Hätten Sie drei grundsätzliche Tipps, Menschen jenseits finanzieller Anreize zu motivieren?
Wenn es einfache Ratschläge sein sollen, dann: (1) Selbstständigkeit ermöglichen, aber dabei darauf achten, dass die generellen Ziele bei der Arbeit klar sind und dass auf Kenntnisse und Fähigkeiten Rücksicht genommen wird. (2) Den Beschäftigten Chancen eröffnen, sich als leistungsfähig zu erleben und ihnen darüber Feedback geben. (3) Vermitteln, dass die Arbeit bedeutsam für andere ist.
Wie würden Sie erbrachte Leistungen „belohnen“?

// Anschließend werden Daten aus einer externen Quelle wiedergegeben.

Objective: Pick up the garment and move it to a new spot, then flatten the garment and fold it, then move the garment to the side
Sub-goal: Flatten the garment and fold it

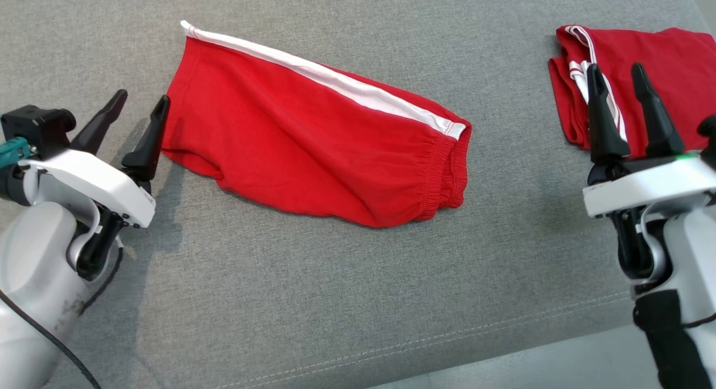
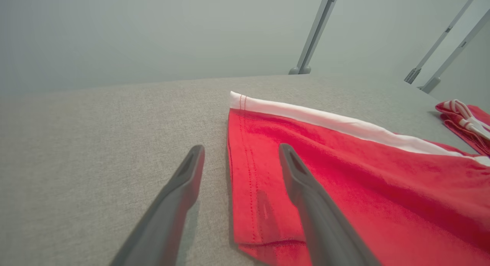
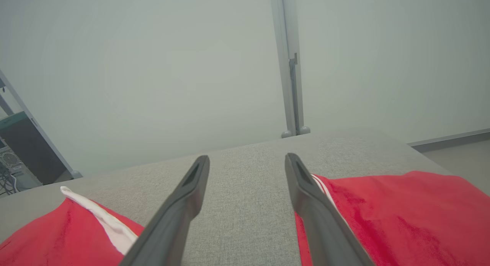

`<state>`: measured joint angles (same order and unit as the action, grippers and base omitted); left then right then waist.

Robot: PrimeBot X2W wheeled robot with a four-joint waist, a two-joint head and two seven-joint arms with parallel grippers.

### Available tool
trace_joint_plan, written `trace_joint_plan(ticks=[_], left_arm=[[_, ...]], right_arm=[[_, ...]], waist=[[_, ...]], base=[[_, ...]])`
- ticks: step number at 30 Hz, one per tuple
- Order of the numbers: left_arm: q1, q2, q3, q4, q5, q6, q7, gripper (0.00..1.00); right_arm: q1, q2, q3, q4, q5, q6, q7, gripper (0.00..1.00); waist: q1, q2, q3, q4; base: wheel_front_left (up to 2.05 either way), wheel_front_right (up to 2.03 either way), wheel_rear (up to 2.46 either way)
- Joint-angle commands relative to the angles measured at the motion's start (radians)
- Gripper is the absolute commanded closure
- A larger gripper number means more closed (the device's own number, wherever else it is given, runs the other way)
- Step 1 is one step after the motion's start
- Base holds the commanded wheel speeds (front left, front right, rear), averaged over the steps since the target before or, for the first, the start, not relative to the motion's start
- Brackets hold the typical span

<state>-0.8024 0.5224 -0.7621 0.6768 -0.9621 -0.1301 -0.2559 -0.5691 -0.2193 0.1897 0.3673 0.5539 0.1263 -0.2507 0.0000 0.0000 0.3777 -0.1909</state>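
The grey bench [image 1: 335,299] carries the folded red garment [image 1: 313,148] at its middle and a second red garment [image 1: 671,59] at the far right corner. The left hand [image 1: 142,96], by the hem, and the right hand [image 1: 615,67] are both released and empty. The right hand is close to the wrong cloth and might snag it.

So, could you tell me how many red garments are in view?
2: striped red shorts in the middle, and another red garment far right, partly behind the right gripper.
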Motion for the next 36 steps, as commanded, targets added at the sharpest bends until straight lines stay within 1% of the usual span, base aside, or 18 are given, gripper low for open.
trace_joint_plan(ticks=[1,3,5,6,8,12,16,21,22,23,24,27,30,34,36], left_arm=[[0.004,0.022,0.069,-0.014,0.027,0.003,-0.006,0.0],[0.035,-0.004,0.124,-0.009,0.058,0.003,-0.006,0.0],[0.062,-0.026,0.166,0.0,0.089,0.002,-0.006,0.0],[0.062,-0.026,0.166,0.0,0.089,0.002,-0.006,0.0],[0.081,-0.047,0.202,0.017,0.111,0.001,-0.006,0.0],[0.105,-0.078,0.249,0.07,0.14,0.001,-0.006,0.0],[0.113,-0.112,0.255,0.138,0.132,0.0,-0.006,0.0],[0.106,-0.134,0.228,0.2,0.095,0.0,-0.005,0.0],[0.103,-0.136,0.222,0.211,0.086,0.0,-0.004,0.03],[0.1,-0.139,0.215,0.22,0.078,0.0,-0.002,0.39],[0.098,-0.145,0.195,0.227,0.063,0.0,0.006,1.0],[0.096,-0.147,0.175,0.223,0.046,0.0,0.009,1.0],[0.095,-0.15,0.15,0.208,0.019,0.0,0.003,1.0],[0.108,-0.158,0.151,0.19,0.008,0.0,-0.004,1.0],[0.115,-0.162,0.175,0.172,0.019,0.0,-0.005,1.0]], right_arm=[[0.042,0.023,-0.017,-0.036,-0.047,0.004,-0.011,0.0],[0.063,0.053,-0.053,-0.049,-0.113,0.004,-0.011,0.0],[0.082,0.08,-0.079,-0.057,-0.152,0.004,-0.011,0.0],[0.082,0.08,-0.079,-0.057,-0.152,0.004,-0.011,0.0],[0.096,0.093,-0.087,-0.06,-0.183,0.004,-0.011,0.0],[0.114,0.11,-0.099,-0.053,-0.2,0.004,-0.011,0.0],[0.125,0.115,-0.1,-0.044,-0.21,0.004,-0.011,0.0],[0.128,0.119,-0.097,-0.034,-0.211,0.004,-0.011,0.0],[0.128,0.12,-0.096,-0.032,-0.212,0.004,-0.011,0.0],[0.128,0.12,-0.096,-0.03,-0.212,0.004,-0.011,0.0],[0.128,0.121,-0.097,-0.026,-0.211,0.004,-0.011,0.0],[0.127,0.122,-0.097,-0.026,-0.21,0.004,-0.011,0.0],[0.129,0.121,-0.096,-0.022,-0.207,0.004,-0.011,0.0],[0.126,0.115,-0.099,-0.02,-0.203,0.004,-0.011,0.0],[0.127,0.111,-0.098,-0.016,-0.202,0.004,-0.011,0.0]], waist=[[0.0,0.0,0.0,-0.002],[0.0,0.0,0.001,-0.005],[0.0,0.0,0.003,-0.01],[0.0,0.0,0.003,-0.01],[0.0,0.0,0.003,-0.016],[0.0,0.0,-0.001,-0.031],[0.0,0.0,-0.005,-0.044],[0.0,0.0,-0.007,-0.054],[0.0,0.0,-0.008,-0.055],[0.0,0.0,-0.009,-0.055],[0.0,0.0,-0.011,-0.054],[0.0,0.0,-0.013,-0.051],[0.0,0.0,-0.024,-0.032],[0.0,0.0,-0.048,0.001],[0.0,0.0,-0.061,0.022]], base=[[0.0,0.0,0.0],[0.0,0.0,0.0],[0.0,0.0,0.0],[0.0,0.0,0.0],[0.0,0.0,0.0],[0.0,0.0,0.0],[0.0,0.0,0.0],[0.0,0.0,0.0],[0.0,0.0,0.0],[0.0,0.0,0.0],[0.0,0.0,0.0],[0.0,0.0,0.0],[0.0,0.0,0.0],[0.0,0.0,0.0],[0.0,0.0,0.0]])
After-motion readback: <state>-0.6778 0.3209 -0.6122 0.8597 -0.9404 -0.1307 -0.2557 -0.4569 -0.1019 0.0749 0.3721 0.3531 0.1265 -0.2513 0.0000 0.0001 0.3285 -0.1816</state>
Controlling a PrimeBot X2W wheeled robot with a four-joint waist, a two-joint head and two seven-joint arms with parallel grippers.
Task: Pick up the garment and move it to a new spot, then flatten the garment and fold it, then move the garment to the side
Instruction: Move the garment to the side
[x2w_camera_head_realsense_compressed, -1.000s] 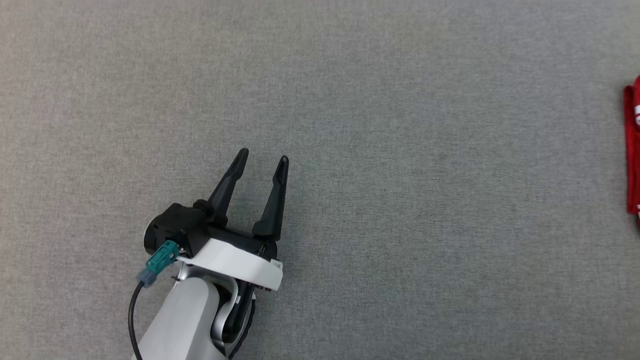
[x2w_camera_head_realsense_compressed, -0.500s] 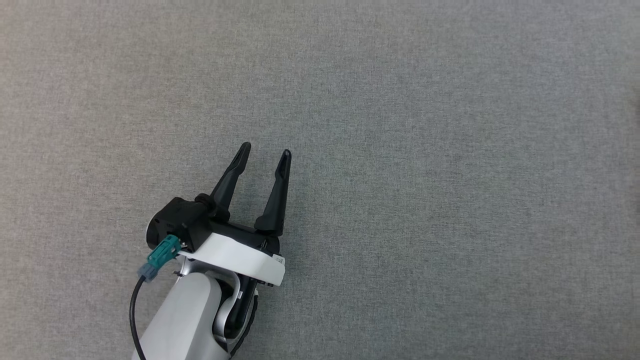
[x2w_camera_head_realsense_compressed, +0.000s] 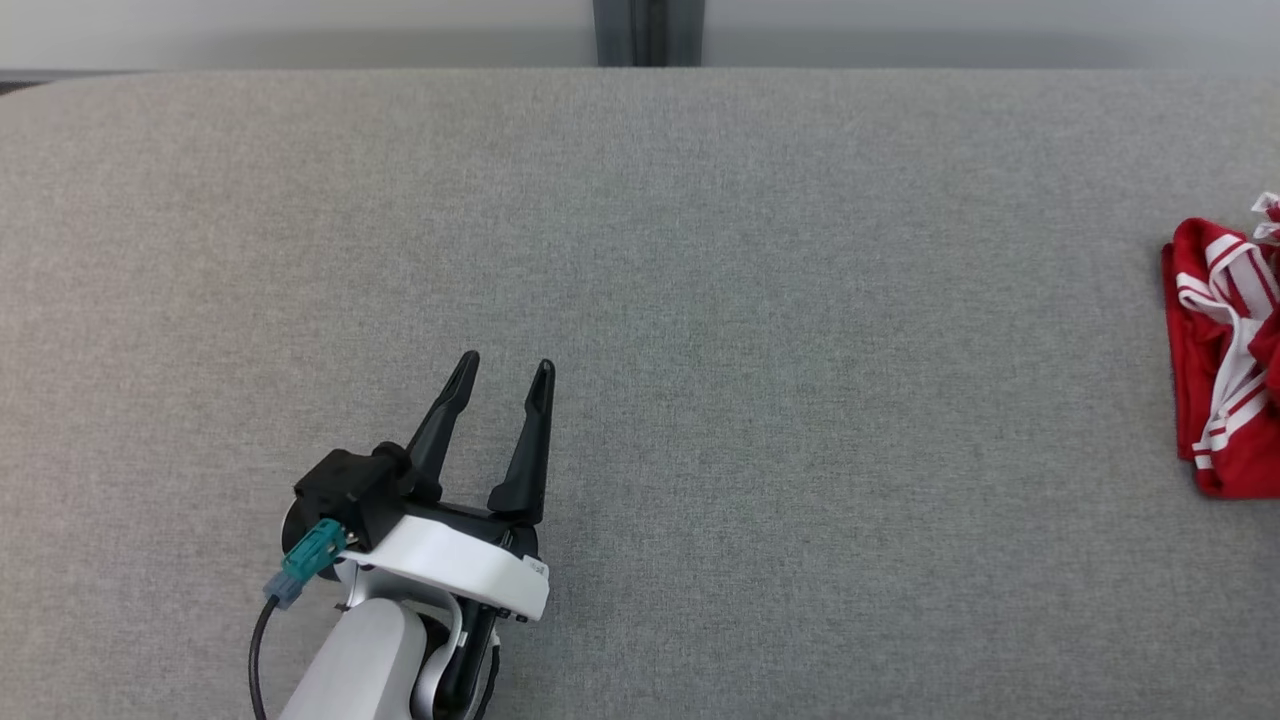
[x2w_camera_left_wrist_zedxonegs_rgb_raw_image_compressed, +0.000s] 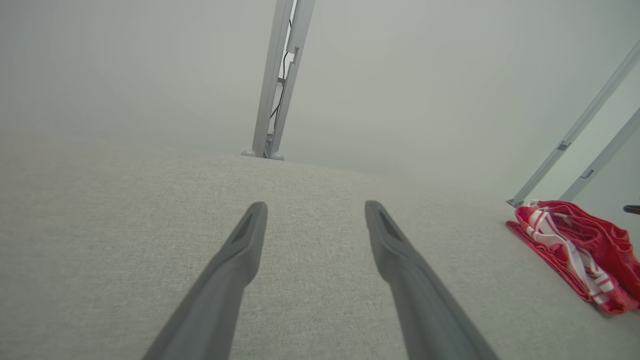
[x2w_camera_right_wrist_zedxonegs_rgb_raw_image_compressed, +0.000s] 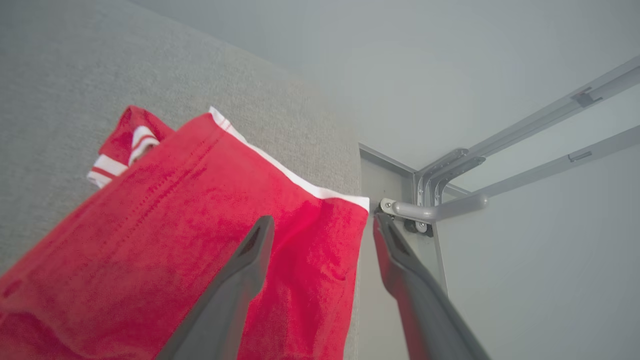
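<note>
Big grey table (x2w_camera_head_realsense_compressed: 700, 250), red garment (x2w_camera_head_realsense_compressed: 1215, 400) with white stripes lay bunched by its right edge, left gripper (x2w_camera_head_realsense_compressed: 506, 362) hung over bare table with jaws spread wide, right gripper (x2w_camera_right_wrist_zedxonegs_rgb_raw_image_compressed: 322, 220) hung over the garment, jaws spread wide, pinching nothing

The head view looks steeply down from high above the table (x2w_camera_head_realsense_compressed: 700, 250), reaching its far edge and a post (x2w_camera_head_realsense_compressed: 648, 30) beyond; the left gripper (x2w_camera_head_realsense_compressed: 506, 362) sits low left and the garment (x2w_camera_head_realsense_compressed: 1230, 440) is cut by the right edge. The left wrist view rides low and close over the table, facing along its fingers toward that same post, with the garment off to its right. The right wrist view hangs very near the garment at the table's corner, the right gripper (x2w_camera_right_wrist_zedxonegs_rgb_raw_image_compressed: 324, 220) over it, rails (x2w_camera_right_wrist_zedxonegs_rgb_raw_image_compressed: 530, 121) behind. All three share garment and table.
</note>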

Generell sollte „merkbar“ sein, dass besondere Leistungen erbracht wurden. Insbesondere Einmalzahlungen sind gut geeignet. Darüber hinaus hilft es, sich zu fragen, was denn ein wirklich gelungenes Geschenk ist. Es sollte subjektiv wertvoll und einzigartig sein sowie widerspiegeln, dass sich der Schenkende Gedanken gemacht und Zeit investiert hat. Und das sind auch Merkpunkte für eine Belohnung, die nicht nur einfach „abgehakt“ wird, sondern einen vielleicht sogar bleibenden besonderen Eindruck hinterlässt.